God, yes. So much yes. So much shit-talking and vague hatred happens, on every major game I have played on in the last three years, regardless of genre.
For the most part I enjoy it. I enjoy the RP. I enjoy the games and the stories.
What I don't enjoy is all the extraneous baggage that tends to come with it. At some point people started piling their RL into their games, and we had this weird culture shift where not wanting to deal with all that makes you a monster.
I am all for being supportive of people having issues. I really am. We all have times when we need a shoulder to lean on.
I'm not so much a fan of this growing feeling that a lot of "issues" people have in this hobby are a subtle way to manipulate things in their favor by using cultural expectations to their advantage, and the sheer levels of outrage that come along with it, or how so many people seem to have so many different issues that must always be recognized and accommodated. It's starting to feel improbable. And insincere. And pushing back against the sheer weight of that, and the just mountains of "traumas" going back for decades because of games...
It's exhausting.
@Tinuviel said in Difference between an NPC and a Staff PC?:
@Derp said in Difference between an NPC and a Staff PC?:
We expect you to behave like an reasonable adult would in any other position of responsibility, and if you can't do that, then you don't belong there.
And what a reasonable adult would do is find someone else to do it for them, so that it still gets done. That's what a team is for.
In what universe do you get to pawn your work off on someone else because you've got personal beef with that bitch Brenda in accounting?

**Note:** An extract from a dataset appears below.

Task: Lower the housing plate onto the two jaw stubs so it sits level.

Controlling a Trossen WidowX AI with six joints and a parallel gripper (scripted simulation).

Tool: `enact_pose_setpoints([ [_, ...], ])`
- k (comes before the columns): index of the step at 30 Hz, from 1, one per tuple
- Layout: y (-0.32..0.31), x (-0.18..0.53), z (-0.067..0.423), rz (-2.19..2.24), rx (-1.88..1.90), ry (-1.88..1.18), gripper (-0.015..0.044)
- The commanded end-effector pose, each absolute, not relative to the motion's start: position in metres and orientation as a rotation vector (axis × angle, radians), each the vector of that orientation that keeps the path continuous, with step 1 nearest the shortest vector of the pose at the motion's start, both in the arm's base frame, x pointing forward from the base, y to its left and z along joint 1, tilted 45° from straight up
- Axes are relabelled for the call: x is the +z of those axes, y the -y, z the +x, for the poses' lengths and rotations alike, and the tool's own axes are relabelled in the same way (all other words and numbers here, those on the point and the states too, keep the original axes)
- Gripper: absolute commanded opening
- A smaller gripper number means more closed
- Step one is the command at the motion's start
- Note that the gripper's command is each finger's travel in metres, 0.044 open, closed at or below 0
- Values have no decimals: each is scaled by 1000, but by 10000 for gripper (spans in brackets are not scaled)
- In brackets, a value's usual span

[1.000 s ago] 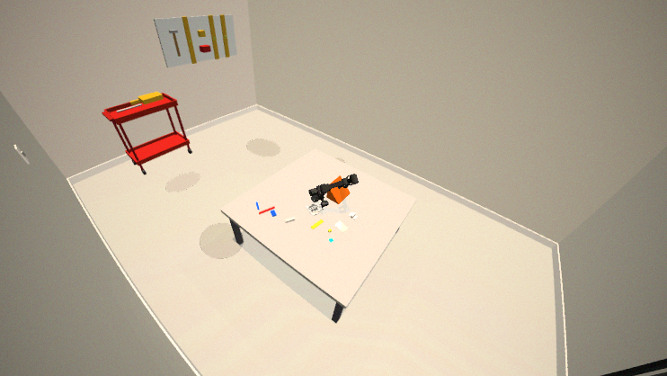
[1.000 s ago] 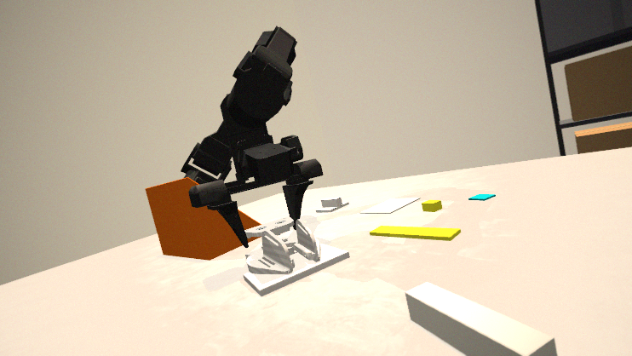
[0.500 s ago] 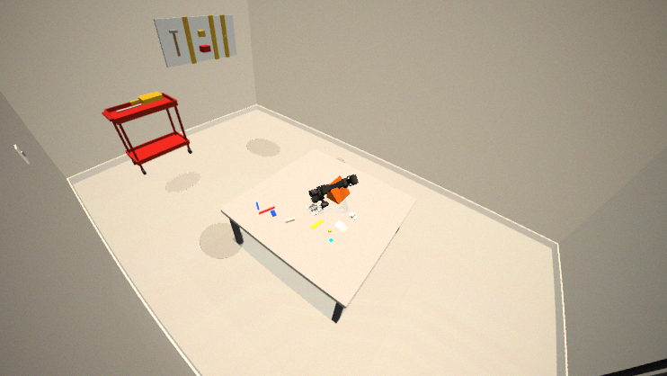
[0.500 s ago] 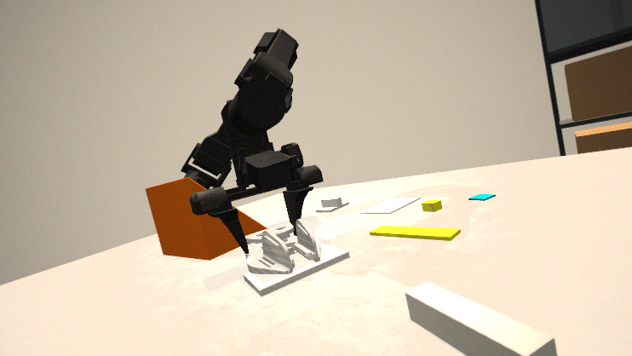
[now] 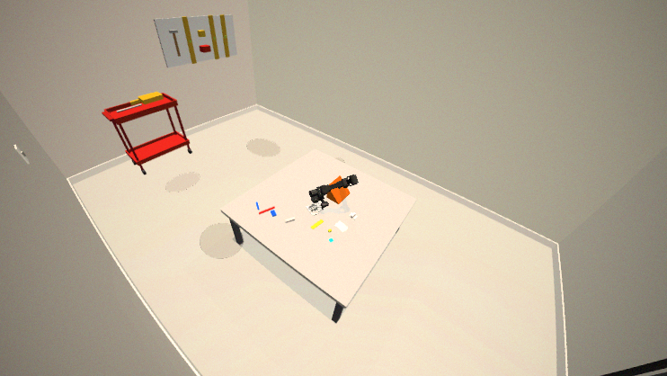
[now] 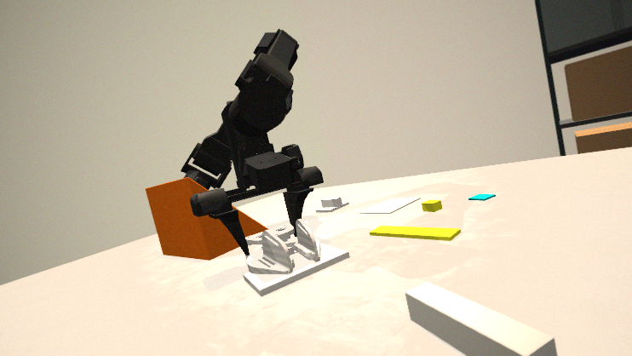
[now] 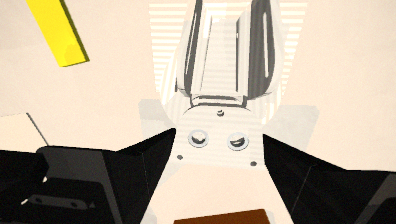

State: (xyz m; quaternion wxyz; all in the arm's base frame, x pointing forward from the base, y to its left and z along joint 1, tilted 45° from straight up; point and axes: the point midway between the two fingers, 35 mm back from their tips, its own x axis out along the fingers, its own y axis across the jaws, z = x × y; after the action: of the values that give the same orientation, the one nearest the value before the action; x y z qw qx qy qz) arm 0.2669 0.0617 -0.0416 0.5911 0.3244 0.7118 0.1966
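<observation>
The black two-fingered gripper (image 6: 270, 244) (image 7: 215, 134), spread wide, grips the white housing plate with two round holes (image 7: 218, 151) by its edges, just behind the two white upright jaws (image 6: 277, 253) (image 7: 226, 50). Misaligned holes could catch on the stubs and tilt the plate; opening early or unevenly could drag it askew.

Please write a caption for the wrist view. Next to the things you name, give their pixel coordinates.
Gripper (image 6: 270, 243) (image 7: 215, 134) holds the housing plate (image 7: 218, 150) near the two jaws (image 6: 276, 251) (image 6: 306, 240) (image 7: 189, 55) (image 7: 261, 55).

The jaws (image 6: 278, 254) (image 7: 262, 55) stand on the base slab (image 6: 305, 274), between the wedge block (image 6: 186, 221) and the long bar (image 6: 479, 316).
</observation>
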Motion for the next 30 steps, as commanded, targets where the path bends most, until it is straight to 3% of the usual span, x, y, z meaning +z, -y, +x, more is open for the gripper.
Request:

You leave your personal bullshit at the door, and focus on the work that needs done. That is what reasonable adults do all the time.
@Tinuviel said in Difference between an NPC and a Staff PC?:
If you're going to demand people interact with people they have an issue with, then frankly you're the one that needs to rethink the whole staffing thing.
If a staffer has such a personal bias against a person that they can't set it aside for a bit to do something like this, then they're not the kind of people that I want on my staff. If your personal opinions are so deeply ingrained that you absolutely cannot have a reasonable interaction with another player for a short span of time, then you don't belong on staff. Period. I don't have time for that kind of catty bullshit. I would ceratinly hope that others don't either.
That weak-ass 'forcing people to interact with people they have issues with' crap is crap. We expect you to behave like an reasonable adult would in any other position of responsibility, and if you can't do that, then you don't belong there.
@faraday said in Difference between an NPC and a Staff PC?:
This may be an unpopular opinion, but here goes: Nobody - and I mean nobody - is entitled to my free time. It is for me to spend as I choose. If RPing with Fred is excruciating, then I'm not gonna RP with Fred, as player or as staff
Does Fred have any barriers to access to this NPC?
Are you the only one that plays this NPC?
Not all PCs get access to all NPCs for various reasons, but 'I don't like the player' is not one of them. Not for a staffer. You don't get to just arbitrarily decide that a player isn't worth your time, and therefore doesn't get access to said NPC, even if you are providing 'other ways to succeed', because that sometimes doesn't work.
Frankly, if you can't work past a personal bias like that to give a player necessary screen-time with the NPC in question, then I think there's a problem.
If a staffer on my game said that, I'd probably fire them. Not gonna lie. RP with who you want to in your free time on your PC. If you're on a staff bit, you're held to a higher standard. Or at least, I would hope.